Brittany (‘Little Britain’) was the name given to the parts of Armorica colonised by Insular Celts from ‘Great Britain’ (this is where the ‘Great’ term comes from :- a Norman influence on English). Interestingly, this went far beyond the name of the territory - various groups of immigrants between the 3rd and 6th centuries established their own petty kingdoms in Brittany named after their original tribes in Great Britain, and the relations between ‘mother tribes’ and colonies often lasted for centuries.
From Summer 2016 to April 2019 I made six working visits to Brittany, mostly focusing on an area within a 30 km diameter of the small town of Guingamp.
Although some of its residents have absolutely no direct involvement with neither football nor farming, Guingamp is famous for both. Brittany has more than 40,000 farms, mostly oriented towards cattle, pig and poultry breeding, and cereals and vegetable production. With six million pigs in the region, and a human population of only 3.2 million people, the pigs, in Orwellian fashion, can quite literally take over.

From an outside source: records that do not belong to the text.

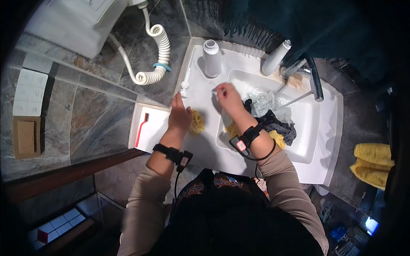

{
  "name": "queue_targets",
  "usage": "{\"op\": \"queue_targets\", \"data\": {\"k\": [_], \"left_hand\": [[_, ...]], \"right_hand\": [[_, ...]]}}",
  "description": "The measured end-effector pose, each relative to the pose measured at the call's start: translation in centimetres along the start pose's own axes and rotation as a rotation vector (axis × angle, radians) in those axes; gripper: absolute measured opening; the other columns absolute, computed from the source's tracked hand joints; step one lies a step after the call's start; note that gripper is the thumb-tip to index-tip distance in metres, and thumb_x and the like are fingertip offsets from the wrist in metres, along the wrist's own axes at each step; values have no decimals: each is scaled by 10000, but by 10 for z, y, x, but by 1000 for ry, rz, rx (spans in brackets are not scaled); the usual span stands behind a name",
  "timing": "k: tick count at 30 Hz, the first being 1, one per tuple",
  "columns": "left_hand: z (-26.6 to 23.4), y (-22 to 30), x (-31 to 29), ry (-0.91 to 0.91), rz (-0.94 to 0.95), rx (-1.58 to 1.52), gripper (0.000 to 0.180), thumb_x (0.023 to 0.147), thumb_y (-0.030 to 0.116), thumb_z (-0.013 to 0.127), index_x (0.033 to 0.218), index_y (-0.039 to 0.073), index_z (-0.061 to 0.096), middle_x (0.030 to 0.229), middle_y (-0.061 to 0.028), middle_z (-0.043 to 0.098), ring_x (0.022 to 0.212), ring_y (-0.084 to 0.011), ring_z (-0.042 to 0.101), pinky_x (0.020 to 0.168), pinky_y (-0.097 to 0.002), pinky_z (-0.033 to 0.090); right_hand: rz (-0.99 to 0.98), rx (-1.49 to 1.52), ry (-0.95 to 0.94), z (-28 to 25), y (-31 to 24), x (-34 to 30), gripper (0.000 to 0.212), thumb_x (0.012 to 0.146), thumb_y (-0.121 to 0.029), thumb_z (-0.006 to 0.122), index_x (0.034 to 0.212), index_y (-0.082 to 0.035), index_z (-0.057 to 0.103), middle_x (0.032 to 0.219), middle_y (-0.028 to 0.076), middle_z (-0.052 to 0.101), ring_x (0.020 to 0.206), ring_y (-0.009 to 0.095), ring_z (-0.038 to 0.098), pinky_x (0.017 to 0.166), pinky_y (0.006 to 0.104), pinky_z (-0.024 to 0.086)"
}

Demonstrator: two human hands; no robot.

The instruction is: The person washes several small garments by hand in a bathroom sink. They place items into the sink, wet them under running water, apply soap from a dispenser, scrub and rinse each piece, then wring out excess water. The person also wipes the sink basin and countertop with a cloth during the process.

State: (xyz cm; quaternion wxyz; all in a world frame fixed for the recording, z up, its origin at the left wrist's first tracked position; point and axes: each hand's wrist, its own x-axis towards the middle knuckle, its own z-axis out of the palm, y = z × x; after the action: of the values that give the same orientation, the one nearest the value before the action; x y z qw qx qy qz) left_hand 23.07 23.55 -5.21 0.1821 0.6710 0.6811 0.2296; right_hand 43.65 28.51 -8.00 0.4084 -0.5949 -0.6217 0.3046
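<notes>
The white pump (185,84) leaned on the counter (209,147), close against the wall edge. Our left hand (180,117) was at its head, fingers stretched out and thumb apart; we could not tell whether they touched. Our right hand (229,99) hung by the basin's left edge with its fingers curled inward, and we could not make out whether they pinched anything. Between our hands a strip of counter left room to move, reaching up to the open-necked white bottle (212,59). A crumpled yellow cloth (197,122) lay just beside our left hand, partly covered by it.

Farther right, the basin (314,132) held dark and pale laundry (279,123) under water running from the tap (316,81); our right forearm hid part of this. A second white bottle (276,57) stood behind the basin, near a dark fringed cloth (273,21) that faded into the black rim.
</notes>
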Motion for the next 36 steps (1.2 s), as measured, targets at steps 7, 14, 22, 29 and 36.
{"op": "queue_targets", "data": {"k": [7,14,22,29,36], "left_hand": [[22,15,34,14,-211,91,666,778,169,670,1321,-14,330,1260,-229,404,1123,-399,487,926,-418,443],[33,27,46,-103,-305,282,687,744,500,694,1262,111,464,1171,-116,541,1105,-329,519,873,-429,465],[54,51,70,-60,-197,229,682,760,467,676,1301,123,444,1236,-105,519,1145,-283,508,932,-390,422],[68,56,82,-177,-83,288,533,760,390,661,1225,177,509,1069,-82,554,1029,-266,565,841,-387,471],[17,62,52,153,-15,-110,341,724,172,683,1032,106,552,1023,-116,573,943,-320,586,778,-400,484]], "right_hand": [[89,-46,39,-20,-6,66,806,704,-313,740,1338,-3,352,1275,229,432,1143,355,485,956,385,431],[14,-85,-8,1,-24,91,932,668,-336,771,1388,7,289,1353,216,372,1257,381,344,1061,419,308],[8,-33,-30,12,-15,103,886,644,-316,743,1383,-44,339,1334,196,394,1225,376,369,1051,418,312],[30,-25,9,10,-7,108,823,635,-297,719,1355,-68,393,1271,202,460,1168,375,423,1022,420,349],[17,48,-63,-2,-5,112,772,662,-286,703,1314,-8,395,1214,230,512,1154,389,440,997,435,373]]}}
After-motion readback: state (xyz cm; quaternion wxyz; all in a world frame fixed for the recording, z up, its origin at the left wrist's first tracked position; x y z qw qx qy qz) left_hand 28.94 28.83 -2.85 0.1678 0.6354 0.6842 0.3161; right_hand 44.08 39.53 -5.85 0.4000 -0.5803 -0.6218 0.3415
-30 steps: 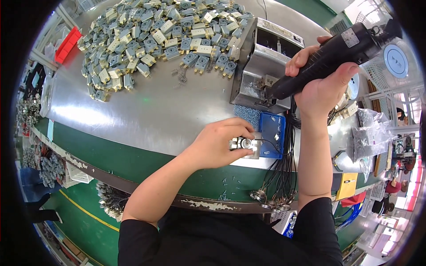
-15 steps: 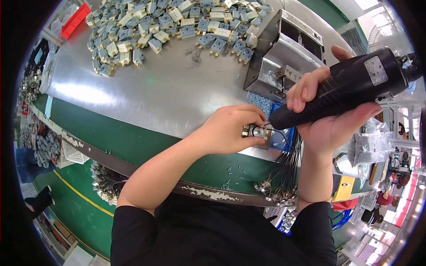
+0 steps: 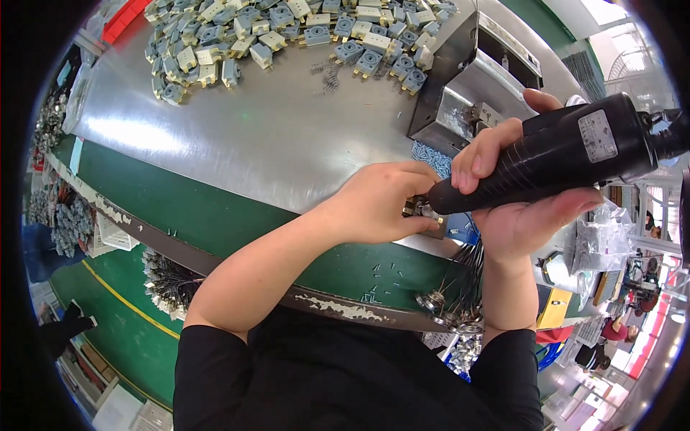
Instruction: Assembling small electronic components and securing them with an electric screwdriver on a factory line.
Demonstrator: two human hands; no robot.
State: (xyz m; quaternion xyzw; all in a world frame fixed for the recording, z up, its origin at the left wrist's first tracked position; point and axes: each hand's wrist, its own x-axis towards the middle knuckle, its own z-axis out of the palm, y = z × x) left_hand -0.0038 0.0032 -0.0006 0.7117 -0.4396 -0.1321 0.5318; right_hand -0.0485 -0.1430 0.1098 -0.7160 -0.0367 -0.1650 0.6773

The city also hosts a professional football team called En Avant de Guingamp, which maintains a real ‘David and Goliath’ reputation...it won the French Cup in the 2008–2009 season while it was still part of the 2nd league, and beat Rennes to win the French Cup in 2013–2014. People from all backgrounds in the region seem to be supporters, particularly its agricultural community. Significantly, the exhibition of my prints will not only take place at Guingamp’s art centre, GwinZegal. Forty of the images are also displayed at the football stadium itself, as extremely large prints, lining the entrance. Around 19,000 people attend their football matches, and in the spirit of my project Port Glasgow, which was delivered uniquely to all 8,000 homes in the Port by the local boys football team, this project is also being returned to the local community through football. The Brittany farming community, which constitutes the primary demographic among En Avant de Guingamp supporters, are both the subject of, and the principal audience for, the print exhibition at the stadium.
I met many people in Brittany who have evolved complex, unconventional relationships to animals, and who have also found new ways to think about the treatment and consumption of animals as food. These relationships are explored both metaphorically and directly in my images. Jean-Roc, for example, a kind of horse whisperer who trains horses to stand on cars, spends his life working with abused animals and rehabilitating them...Melinda worked in an abattoir for thirteen years, and then one day decided she could not stand the death anymore, and now she lives with and gives a home to a host of disabled, abused, or rejected animals. Alain, who adopts ecological models, says the definition of ‘non-industrial’ pig farming is when the pigs recognise the farmers voice.. I was given a wealth of real, practical insights into new ways of living with and rearing animals - even if the endpoint is still animals as food.
Notions of utopia, or ecotopia, underpin these images of farmers, nuns, Breton dancers, baton twirlers, people breeding pigs, dogs, or horses, supermarket shoppers, football supporters and football players, families on the beach or attending a beauty pageant.
The resulting photo book and exhibition are now accompanied by a special publication containing interviews with Brittany farmers and a call to action written by Terre de Liens / Access to Land Network. The book urges support for a sustainable, humane, even ecotopian type of agriculture and greater access to land. Along with the photo book Parade, I have sent out this new publication Parade Texts free to the UK and European ministries of agriculture and food, key policymakers, and to both rural and urban schools and libraries both in Britain and France.